The method according to claim 1,
The host
And flushes a page page stored in the cache.

The method according to claim 1,
The host
And does not perform deduplication for a write-back page stored in the cache.

The method according to claim 1,
The host
If de-duplication does not occur while scanning the cache for one disk image above a threshold ratio,
A virtualization device that scans the cache for other disk images.

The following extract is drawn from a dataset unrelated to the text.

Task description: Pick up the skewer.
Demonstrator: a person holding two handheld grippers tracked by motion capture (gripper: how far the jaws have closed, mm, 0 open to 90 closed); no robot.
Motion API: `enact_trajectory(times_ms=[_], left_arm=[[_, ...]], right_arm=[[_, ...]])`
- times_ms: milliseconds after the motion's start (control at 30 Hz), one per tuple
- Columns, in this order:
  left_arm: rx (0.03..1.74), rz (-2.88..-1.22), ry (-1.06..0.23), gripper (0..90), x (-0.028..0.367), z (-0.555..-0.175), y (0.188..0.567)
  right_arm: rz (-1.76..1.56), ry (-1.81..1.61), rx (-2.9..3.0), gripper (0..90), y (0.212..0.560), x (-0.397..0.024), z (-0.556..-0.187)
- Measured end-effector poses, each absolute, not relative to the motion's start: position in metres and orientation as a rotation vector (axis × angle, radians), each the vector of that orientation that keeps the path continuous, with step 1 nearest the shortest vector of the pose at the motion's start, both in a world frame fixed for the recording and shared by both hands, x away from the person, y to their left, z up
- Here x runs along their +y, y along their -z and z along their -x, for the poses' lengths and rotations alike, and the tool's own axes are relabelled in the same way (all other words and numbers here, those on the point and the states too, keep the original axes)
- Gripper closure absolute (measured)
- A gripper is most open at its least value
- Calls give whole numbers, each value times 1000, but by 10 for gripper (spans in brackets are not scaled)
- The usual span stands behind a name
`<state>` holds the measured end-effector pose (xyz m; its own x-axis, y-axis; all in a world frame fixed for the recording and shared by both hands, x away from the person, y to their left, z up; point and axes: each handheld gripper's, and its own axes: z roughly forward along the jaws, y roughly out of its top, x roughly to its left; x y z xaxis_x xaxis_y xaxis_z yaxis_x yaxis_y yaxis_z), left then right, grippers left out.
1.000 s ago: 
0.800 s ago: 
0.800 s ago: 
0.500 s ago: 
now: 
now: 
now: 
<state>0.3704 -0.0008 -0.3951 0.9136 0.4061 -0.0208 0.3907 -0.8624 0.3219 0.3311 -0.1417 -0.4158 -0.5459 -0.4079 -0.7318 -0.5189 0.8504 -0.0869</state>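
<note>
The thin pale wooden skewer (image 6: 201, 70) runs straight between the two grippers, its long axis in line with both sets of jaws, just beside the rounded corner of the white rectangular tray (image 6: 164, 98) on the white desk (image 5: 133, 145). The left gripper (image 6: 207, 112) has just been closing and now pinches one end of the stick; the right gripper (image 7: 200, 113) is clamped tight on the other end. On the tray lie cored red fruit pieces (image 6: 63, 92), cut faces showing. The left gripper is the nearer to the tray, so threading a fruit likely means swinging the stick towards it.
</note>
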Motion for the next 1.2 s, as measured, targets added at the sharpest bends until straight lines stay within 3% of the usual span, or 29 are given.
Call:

1. A memory merging method of a virtualization apparatus,
(a) loading one or more guests from a disk image into memory in page units;
(b) if there is a duplicate page that can be shared by the one or more guests among the clean pages stored in the cache of the host, only one shared page is left and de-duplication is performed; ; And
(c) generating a duplicate page through copy-on-write (CoW) when a guest sharing the shared page wants to modify the shared page.

9. The method of claim 8,
The step (b)
Searching the cache for each of the clean pages by searching the merge tree or the candidate table for an item indicating a duplicate page,
The merge tree is a red-black tree (RB tree)
Wherein the candidate table is a hash table.

9. The method of claim 8,
The step (b)
Retrieving the merge tree and performing deduplication on the clean page when the item is present in the merge tree;
Searching the candidate table if the item does not exist in the merge tree, and if the item exists in the candidate table, removing the duplicate of the clean page and moving the item to the merge tree; And
And adding the item to the candidate table if the candidate table does not include the item.

9. The method of claim 8,
Wherein the step (b) includes the step of prohibiting writing of the shared page and removing connection information with the storage device,
And the step (c) includes a step of canceling a write-inhibited page of the copied page during the writing.